Action item =
The data that follows is to be copied exactly, with each image removed.
********
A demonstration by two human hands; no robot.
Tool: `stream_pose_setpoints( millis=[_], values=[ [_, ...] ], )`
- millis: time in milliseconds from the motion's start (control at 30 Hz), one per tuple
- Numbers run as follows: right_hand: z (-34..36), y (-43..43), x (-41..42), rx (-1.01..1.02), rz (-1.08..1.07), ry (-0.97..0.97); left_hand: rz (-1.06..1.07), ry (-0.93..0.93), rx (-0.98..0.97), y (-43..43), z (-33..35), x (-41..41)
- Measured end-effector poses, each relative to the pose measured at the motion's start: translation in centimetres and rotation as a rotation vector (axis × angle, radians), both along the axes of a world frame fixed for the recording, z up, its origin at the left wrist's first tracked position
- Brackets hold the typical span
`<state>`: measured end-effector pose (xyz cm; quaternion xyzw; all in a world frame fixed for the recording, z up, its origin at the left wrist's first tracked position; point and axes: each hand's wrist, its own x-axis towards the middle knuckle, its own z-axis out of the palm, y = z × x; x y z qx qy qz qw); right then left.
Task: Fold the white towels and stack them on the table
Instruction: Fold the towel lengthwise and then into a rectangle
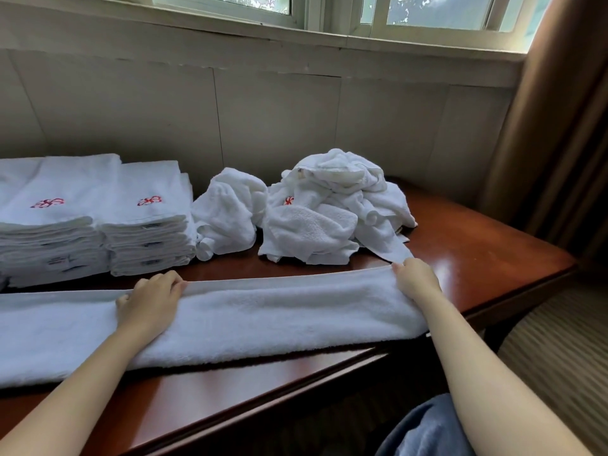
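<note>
Right, your left hand (pixel 149 299) pinches the far hem of the long towel (pixel 263 311) at mid-length, and your right hand (pixel 415 278) clamps the same hem at its right corner. That towel lies lengthwise along the counter (pixel 477 248) near its front edge, already halved into a strip by the look of it. Next, I'd judge, bring one end across to the other. Behind, two folded stacks (pixel 98 225) show a red embroidered emblem; no lettering readable. Crumpled towels (pixel 329 212) wait.

Hotel room, monogrammed towel stacks (pixel 98 218), curtain (pixel 559 126)
</note>
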<state>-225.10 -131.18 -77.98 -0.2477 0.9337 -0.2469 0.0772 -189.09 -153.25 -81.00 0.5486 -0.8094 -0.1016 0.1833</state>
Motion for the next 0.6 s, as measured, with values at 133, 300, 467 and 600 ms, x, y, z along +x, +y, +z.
stream_pose_setpoints(
  millis=[133, 300, 467, 600],
  values=[
    [-0.7, -0.6, 0.8, 0.075, -0.041, 0.079, 0.060, -0.072, 0.049, -0.4, 0.4, -0.2],
    [-1.4, -1.6, 1.9, 0.197, -0.058, 0.219, 0.136, -0.076, 0.027, -0.4, 0.3, -0.5],
    [-0.7, -2.8, 2.8, 0.300, -0.068, 0.289, 0.005, -0.070, -0.059, 0.4, 0.3, -0.7],
    [0.3, -2.7, 2.3, 0.191, -0.049, 0.085, -0.100, -0.225, 0.008, 1.2, -0.1, -1.0]
  ],
)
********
Result =
A demonstration by two human hands; no robot.
Tool: `stream_pose_setpoints( millis=[_], values=[ [_, ...] ], )`
- millis: time in milliseconds from the motion's start (control at 30 Hz), one per tuple
- Numbers run as follows: right_hand: z (-34..36), y (-43..43), x (-41..42), rx (-1.01..1.02), rz (-1.08..1.07), ry (-0.97..0.97); left_hand: rz (-1.06..1.07), ry (-0.93..0.93), rx (-0.98..0.97), y (-43..43), z (-33..35), x (-41..41)
- Measured end-effector poses, each relative to the pose measured at the motion's start: translation in centimetres and rotation as a rotation vector (axis × angle, radians), both along the axes of a world frame fixed for the recording, z up, its origin at the left wrist's first tracked position
- Brackets hold the typical span
`<state>`: measured end-effector pose (xyz cm; quaternion xyzw; all in a world frame fixed for the recording, z up, its origin at the left wrist's first tracked position; point and axes: each hand's wrist, its own x-axis towards the middle knuckle, its own z-axis out of the palm, y = z × x; x y z qx qy qz qw); right then left.
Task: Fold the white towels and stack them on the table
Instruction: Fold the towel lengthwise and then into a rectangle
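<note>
Right, your left hand (pixel 149 299) pinches the far hem of the long towel (pixel 263 311) at mid-length, and your right hand (pixel 415 278) clamps the same hem at its right corner. That towel lies lengthwise along the counter (pixel 477 248) near its front edge, already halved into a strip by the look of it. Next, I'd judge, bring one end across to the other. Behind, two folded stacks (pixel 98 225) show a red embroidered emblem; no lettering readable. Crumpled towels (pixel 329 212) wait.

Hotel room, monogrammed towel stacks (pixel 98 218), curtain (pixel 559 126)
</note>
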<state>-225.10 -131.18 -77.98 -0.2477 0.9337 -0.2469 0.0772 -189.09 -153.25 -81.00 0.5486 -0.8094 -0.1016 0.1833</state>
Motion for the next 0.6 s, as measured, with values at 133, 300, 467 and 600 ms, x, y, z along +x, +y, +z.
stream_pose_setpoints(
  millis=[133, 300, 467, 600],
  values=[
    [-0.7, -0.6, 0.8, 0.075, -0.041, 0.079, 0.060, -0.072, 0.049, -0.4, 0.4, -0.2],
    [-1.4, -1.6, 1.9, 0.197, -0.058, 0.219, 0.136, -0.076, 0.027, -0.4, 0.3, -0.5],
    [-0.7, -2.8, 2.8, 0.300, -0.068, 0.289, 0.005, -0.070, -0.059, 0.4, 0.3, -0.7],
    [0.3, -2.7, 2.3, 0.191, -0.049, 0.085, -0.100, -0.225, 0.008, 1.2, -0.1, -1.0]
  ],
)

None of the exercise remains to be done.